## WHAT YOU HAVE TO DO
Reproduce the section of the listing that begins at the line containing "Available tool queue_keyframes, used" and finishes at the line containing "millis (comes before". Include both end lines and nothing beyond them.

## COLLECTED MATERIAL
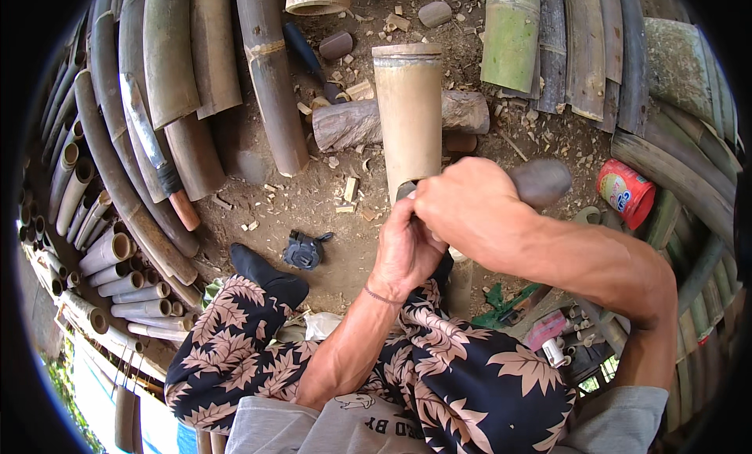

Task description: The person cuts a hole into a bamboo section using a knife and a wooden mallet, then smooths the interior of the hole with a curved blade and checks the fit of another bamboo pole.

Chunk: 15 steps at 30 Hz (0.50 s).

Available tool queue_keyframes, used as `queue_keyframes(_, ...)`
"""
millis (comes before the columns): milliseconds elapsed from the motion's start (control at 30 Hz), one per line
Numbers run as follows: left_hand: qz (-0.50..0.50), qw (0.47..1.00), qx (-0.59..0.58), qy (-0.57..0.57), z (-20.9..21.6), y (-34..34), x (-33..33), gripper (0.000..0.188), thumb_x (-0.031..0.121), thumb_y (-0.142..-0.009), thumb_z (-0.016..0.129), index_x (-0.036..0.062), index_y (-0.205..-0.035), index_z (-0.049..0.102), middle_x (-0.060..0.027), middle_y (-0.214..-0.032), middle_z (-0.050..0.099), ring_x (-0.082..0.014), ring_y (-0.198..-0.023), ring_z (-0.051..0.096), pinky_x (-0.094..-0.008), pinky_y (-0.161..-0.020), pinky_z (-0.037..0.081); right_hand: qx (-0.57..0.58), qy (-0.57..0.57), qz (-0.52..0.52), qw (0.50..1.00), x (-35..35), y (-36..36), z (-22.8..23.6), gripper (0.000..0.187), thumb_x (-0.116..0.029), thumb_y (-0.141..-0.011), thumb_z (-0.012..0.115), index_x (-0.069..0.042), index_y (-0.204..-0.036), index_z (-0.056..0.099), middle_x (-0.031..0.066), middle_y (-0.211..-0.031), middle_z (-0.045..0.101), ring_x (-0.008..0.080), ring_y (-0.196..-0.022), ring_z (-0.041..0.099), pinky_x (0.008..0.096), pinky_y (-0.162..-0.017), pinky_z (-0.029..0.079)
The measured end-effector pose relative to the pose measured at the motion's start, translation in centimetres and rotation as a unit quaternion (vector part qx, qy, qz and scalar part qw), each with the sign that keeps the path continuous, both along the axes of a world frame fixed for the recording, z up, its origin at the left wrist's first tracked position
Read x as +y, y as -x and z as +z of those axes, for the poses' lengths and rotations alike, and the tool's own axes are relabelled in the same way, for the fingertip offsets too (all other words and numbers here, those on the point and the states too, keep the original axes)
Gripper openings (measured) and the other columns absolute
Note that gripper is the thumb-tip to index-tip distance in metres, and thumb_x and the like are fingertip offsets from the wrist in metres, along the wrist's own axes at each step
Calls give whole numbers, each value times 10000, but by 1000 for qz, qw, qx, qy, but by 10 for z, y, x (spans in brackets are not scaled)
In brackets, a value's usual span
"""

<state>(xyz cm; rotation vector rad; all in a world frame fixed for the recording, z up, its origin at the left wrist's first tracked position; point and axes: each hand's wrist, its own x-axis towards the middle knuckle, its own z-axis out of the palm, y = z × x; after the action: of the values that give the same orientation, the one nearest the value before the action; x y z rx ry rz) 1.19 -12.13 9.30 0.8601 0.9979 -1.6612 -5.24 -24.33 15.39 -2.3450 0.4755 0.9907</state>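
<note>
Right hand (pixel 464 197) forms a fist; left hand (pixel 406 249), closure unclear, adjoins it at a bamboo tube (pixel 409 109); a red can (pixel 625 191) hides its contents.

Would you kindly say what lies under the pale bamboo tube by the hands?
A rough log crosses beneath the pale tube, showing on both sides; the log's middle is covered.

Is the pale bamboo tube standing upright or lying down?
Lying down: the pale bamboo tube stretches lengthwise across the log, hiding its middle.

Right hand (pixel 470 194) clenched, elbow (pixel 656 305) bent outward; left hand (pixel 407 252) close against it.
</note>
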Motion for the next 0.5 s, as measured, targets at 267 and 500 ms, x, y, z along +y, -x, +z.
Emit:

## TASK RESULT
Available tool queue_keyframes, used as `queue_keyframes(_, ...)`
"""
millis (comes before the columns): milliseconds elapsed from the motion's start (control at 30 Hz), one per line

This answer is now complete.